Bench Cues for Rotator Cuff Pain

I feel like if I keep benching the way I do I’m going to blow my rotator cuffs.

I get pain/aching from the front of my shoulders down the side of my biceps/brachialis. It hurts only after my sets and when I’m benching heavy. It doesn’t “hurt” per se, but it does make benching more difficult than it should be. My hands are usually shaking and it feels like my arms have no energy or power to push anything.

I focus on shoulder blades in back pockets, but as the weight gets heavy, especially if I’m doing heavy triples, my shoulders start to cave in forward. My grip is also fairly close.

What are good bench cues to keep this from happening?

I’m assuming my rotator cuffs are weak?

Does this sound familiar to anyone?

I was getting the same thing for a while, in my case the shoulders weren’t affected but my biceps were hurting like hell. By the way, the bicep is also a shoulder extensor - it connects to your shoulder - so that could be why you feel it there. I could be wrong, but I don’t think it has anything to do with your rotator cuffs.

In my case, I always squat or deadlift before benching. My biceps started to ache when I was squatting and got worse when I was benching. When deadlift first it doesn’t bother me. I was able to push through the pain and bench but it felt like I had no power off my chest and I was basically dropping the bar the last 2-3 inches when I brought it down. I tried to find a solution, the only thing that seemed to work was bicep curls. I hadn’t done a curl in about 6 months and I wasn’t doing a whole lot of rows and chin-ups either. So I started doing bicep curls 1-2x/week and more chin ups and rows, now I’m fine. I don’t know what the actual cause of pain was, my guess is that it was a muscle imbalance from so much pressing and not much upper body pulling. If that doesn’t help then I don’t know what to tell you.

And don’t let your shoulders come forward or you will get a serious injury if you are handling some heavy weights. Learn how to push with your shoulder blades locked in place.

Gonna be hard to diagnose online, could be a number of things.

I will say, though, shoulder problems for me personally are by far the most annoying to deal with if you let them get past “annoying” to “injury”, and that line can be more of a gray area.

Find ways to train that don’t cause pain, find soft tissue methods that fix it, find a training program that has the right intensity/frequency/volume ratio to keep that thing happy. If you gotta, get professional eyes on it, its worth it with shoulders imo.

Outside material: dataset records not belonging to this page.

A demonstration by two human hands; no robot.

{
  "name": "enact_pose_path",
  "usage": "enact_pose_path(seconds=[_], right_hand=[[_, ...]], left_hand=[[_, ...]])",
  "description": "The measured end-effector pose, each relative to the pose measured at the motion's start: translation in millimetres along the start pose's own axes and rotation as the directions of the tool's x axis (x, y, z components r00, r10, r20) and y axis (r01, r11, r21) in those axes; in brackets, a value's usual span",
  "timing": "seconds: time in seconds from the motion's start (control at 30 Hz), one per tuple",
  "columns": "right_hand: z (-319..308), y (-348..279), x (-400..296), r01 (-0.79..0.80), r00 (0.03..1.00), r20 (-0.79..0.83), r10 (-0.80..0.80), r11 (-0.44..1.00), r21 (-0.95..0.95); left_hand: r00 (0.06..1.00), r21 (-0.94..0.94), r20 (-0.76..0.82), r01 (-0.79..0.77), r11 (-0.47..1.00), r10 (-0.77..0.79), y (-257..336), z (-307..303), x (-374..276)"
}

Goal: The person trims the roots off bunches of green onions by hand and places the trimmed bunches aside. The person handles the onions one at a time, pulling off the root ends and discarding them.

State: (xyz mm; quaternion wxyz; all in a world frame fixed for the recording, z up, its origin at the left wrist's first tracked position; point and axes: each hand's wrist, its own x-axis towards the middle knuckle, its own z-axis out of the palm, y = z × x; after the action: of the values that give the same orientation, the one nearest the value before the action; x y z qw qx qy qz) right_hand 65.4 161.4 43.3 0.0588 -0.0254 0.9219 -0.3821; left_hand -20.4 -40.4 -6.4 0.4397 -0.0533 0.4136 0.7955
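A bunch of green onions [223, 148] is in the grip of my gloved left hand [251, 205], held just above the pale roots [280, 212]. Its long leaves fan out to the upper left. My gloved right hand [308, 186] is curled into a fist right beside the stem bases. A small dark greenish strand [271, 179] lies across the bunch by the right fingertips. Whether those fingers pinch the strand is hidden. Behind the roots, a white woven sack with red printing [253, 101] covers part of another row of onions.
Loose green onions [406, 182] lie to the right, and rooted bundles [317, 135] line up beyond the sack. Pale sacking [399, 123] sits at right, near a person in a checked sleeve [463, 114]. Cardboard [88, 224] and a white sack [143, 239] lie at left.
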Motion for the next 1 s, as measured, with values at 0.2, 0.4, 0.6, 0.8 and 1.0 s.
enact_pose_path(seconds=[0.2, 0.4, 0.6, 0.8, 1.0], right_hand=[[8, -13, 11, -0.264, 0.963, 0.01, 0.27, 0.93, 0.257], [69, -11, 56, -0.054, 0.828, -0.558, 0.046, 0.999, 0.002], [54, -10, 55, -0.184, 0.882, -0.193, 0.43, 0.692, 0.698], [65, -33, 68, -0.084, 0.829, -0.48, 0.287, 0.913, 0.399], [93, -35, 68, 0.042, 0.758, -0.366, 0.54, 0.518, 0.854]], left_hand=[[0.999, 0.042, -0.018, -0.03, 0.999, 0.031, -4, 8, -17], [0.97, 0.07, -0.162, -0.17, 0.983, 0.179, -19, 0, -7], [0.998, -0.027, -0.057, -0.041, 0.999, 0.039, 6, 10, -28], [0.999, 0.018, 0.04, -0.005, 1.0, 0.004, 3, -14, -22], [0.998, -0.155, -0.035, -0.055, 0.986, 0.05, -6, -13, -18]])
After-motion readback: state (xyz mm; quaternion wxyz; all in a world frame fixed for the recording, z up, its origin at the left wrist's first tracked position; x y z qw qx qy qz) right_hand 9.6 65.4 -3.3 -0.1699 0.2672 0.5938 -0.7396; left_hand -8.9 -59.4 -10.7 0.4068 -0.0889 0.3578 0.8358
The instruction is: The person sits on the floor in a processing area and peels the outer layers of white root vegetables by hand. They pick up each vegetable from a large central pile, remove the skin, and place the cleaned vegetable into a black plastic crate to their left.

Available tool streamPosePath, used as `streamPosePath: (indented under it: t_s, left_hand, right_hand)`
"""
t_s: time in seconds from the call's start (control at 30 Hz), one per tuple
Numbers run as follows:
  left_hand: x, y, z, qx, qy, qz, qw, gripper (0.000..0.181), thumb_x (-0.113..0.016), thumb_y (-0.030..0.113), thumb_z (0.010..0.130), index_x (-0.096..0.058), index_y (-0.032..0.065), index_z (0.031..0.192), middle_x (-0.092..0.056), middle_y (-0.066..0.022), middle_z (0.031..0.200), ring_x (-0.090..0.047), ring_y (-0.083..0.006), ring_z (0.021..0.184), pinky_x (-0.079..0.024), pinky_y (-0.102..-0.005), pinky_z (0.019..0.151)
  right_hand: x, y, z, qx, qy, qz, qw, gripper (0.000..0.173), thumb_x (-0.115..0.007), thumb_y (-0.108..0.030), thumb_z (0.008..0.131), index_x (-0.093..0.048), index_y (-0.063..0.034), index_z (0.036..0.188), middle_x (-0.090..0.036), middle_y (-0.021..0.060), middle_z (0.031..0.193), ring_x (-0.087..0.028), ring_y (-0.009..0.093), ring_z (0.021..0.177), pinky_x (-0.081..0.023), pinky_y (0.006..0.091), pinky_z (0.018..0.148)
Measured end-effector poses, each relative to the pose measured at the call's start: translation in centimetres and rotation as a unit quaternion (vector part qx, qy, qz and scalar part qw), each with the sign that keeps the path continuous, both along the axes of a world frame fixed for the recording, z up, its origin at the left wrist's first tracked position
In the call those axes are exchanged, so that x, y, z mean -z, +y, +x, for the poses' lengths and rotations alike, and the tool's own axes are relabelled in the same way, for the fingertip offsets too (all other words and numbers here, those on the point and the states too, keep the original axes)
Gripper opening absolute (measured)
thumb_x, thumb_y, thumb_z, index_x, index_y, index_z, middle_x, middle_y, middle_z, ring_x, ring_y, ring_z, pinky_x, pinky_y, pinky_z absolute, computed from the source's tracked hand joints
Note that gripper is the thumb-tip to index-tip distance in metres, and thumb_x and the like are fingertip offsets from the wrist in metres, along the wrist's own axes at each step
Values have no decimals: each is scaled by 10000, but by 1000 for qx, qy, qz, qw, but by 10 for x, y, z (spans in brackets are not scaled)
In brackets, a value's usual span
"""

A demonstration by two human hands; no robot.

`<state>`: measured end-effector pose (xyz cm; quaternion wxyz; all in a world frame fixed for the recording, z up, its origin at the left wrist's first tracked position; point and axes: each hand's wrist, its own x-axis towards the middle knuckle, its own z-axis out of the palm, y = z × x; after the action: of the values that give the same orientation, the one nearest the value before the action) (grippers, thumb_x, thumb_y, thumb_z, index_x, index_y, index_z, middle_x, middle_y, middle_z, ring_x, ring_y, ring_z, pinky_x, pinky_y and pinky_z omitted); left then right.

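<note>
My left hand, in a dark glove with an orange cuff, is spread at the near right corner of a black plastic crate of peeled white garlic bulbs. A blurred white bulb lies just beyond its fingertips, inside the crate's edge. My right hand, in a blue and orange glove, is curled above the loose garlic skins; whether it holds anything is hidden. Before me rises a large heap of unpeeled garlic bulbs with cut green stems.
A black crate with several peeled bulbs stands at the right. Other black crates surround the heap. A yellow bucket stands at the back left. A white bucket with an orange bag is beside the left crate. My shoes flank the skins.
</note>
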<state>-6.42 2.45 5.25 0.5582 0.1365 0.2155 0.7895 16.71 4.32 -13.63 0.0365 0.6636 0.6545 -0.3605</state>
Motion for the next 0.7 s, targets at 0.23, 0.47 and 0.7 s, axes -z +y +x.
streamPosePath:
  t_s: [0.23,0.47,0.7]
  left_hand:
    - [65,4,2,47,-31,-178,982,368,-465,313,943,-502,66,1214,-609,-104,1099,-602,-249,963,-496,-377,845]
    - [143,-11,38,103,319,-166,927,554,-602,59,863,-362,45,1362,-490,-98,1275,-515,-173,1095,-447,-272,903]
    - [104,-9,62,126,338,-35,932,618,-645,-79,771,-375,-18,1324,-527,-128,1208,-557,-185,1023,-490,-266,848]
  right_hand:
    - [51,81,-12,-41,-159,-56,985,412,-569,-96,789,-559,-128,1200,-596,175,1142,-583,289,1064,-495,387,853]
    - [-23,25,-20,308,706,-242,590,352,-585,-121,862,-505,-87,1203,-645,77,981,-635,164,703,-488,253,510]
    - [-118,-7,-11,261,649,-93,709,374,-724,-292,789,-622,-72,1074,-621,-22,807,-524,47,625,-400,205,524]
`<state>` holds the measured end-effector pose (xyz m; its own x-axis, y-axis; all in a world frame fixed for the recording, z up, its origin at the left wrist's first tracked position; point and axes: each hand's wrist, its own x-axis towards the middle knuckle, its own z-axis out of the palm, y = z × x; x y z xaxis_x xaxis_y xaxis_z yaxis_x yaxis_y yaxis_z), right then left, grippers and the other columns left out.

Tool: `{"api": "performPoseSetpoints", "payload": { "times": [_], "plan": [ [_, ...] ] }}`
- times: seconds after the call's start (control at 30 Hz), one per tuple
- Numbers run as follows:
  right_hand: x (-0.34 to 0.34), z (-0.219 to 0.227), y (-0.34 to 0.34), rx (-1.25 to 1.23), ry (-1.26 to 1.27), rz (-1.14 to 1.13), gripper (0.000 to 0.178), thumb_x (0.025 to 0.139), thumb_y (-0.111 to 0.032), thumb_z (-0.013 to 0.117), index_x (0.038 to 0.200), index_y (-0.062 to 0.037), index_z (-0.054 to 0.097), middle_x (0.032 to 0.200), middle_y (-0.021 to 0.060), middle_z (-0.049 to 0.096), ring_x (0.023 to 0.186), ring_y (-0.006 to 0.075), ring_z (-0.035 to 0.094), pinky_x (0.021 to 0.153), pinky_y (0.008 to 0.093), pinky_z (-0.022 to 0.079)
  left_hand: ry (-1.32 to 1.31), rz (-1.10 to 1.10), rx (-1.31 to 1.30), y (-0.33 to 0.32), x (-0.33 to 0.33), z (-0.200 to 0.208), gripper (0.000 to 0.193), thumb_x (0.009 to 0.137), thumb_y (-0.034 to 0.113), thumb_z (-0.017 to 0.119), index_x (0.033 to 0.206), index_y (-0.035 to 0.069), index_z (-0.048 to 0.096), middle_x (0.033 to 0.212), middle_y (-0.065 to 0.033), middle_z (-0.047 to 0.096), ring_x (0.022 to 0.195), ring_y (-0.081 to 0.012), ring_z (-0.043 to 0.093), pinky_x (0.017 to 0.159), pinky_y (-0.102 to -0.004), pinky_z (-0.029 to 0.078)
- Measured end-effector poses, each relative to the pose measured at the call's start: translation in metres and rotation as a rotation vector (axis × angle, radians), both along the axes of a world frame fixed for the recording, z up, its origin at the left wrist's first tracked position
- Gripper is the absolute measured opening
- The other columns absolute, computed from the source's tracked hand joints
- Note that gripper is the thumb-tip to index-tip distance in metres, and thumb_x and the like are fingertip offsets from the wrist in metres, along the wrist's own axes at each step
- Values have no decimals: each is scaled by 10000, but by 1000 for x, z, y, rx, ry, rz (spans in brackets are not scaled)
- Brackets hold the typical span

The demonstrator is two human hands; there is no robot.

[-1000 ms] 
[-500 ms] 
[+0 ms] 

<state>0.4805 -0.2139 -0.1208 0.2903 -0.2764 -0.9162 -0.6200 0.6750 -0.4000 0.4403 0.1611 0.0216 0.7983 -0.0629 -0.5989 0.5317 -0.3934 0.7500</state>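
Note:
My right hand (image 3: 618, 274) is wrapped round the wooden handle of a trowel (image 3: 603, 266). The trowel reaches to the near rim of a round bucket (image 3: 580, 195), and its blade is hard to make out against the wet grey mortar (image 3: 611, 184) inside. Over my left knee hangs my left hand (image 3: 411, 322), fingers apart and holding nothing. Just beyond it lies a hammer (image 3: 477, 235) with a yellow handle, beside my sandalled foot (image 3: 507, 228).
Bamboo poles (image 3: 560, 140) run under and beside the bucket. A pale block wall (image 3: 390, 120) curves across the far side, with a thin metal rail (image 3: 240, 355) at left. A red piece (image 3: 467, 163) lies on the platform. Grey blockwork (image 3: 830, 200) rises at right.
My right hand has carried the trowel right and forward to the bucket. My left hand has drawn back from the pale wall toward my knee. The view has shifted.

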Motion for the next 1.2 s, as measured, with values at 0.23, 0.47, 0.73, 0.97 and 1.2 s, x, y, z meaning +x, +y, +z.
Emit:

Just a few obvious things:

  1. Do some rotator cuff exercises (face pulls, cuban rotations etc)
  2. Strengthen your upper back more

Also, something that I found helped me a lot was to pause all my reps for a while. It takes the uncertainty of getting the bar and your shoulder in a bad position and teaches you to improve your form and keep your upper back tight at the bottom of the press.

Google diesel crew how to shoulder rehab. You’ll find a 7 day protocol that will help easy the problem before it grows.

A video would be helpful, but I’d suggest widening your grip. Going extremely wide is obviously stressful on the shoulders, but a grip that’s too narrow forces excess shoulder rotation under load just to cover the entire range of motion.

x2 on getting back/rear delts stronger. Could also put focus to incline and reverse grip for a while…

[quote]
I was getting the same thing for a while, in my case the shoulders weren’t affected but my biceps were hurting like hell. By the way, the bicep is also a shoulder extensor - it connects to your shoulder - so that could be why you feel it there. I could be wrong, but I don’t think it has anything to do with your rotator cuffs. [/quote]

Yeah it isn’t in my shoulders as much as where the bicep connects to the shoulder and down the side of the arm. I just looked through some older posts here and a common consensus was rotator cuff.

I haven’t done any bicep work in about a year. I only do rows and pull ups so I’ll give that a try.

Nice thanks a lot!

[quote]RampantBadger wrote:
x2 on getting back/rear delts stronger. Could also put focus to incline and reverse grip for a while…

Excellent article, I find that externally rotating my arms between sets helps, I’m going to try these out.

Also, I haven’t been doing any rear delt work. Only Pendalay rows that kind of include them and band pull aparts. Guess I know where my assistance work destiny lies.

Just my 2 cents but I had some pretty bad bicep tendinitis that kept me from benching regularly for about 3-4 months, and (this all anecdotal since obviously you cant diagnose everything) what seemed to help me was doing really light straight bar curls, cutting out vertical pulling (pulldowns and pullups) and doing lots of band pull a parts and dislocations as well as high rep rear delt work.

If you can, go see a good massage therapist and get your shoulder worked on. That always gave me some more immediate relief.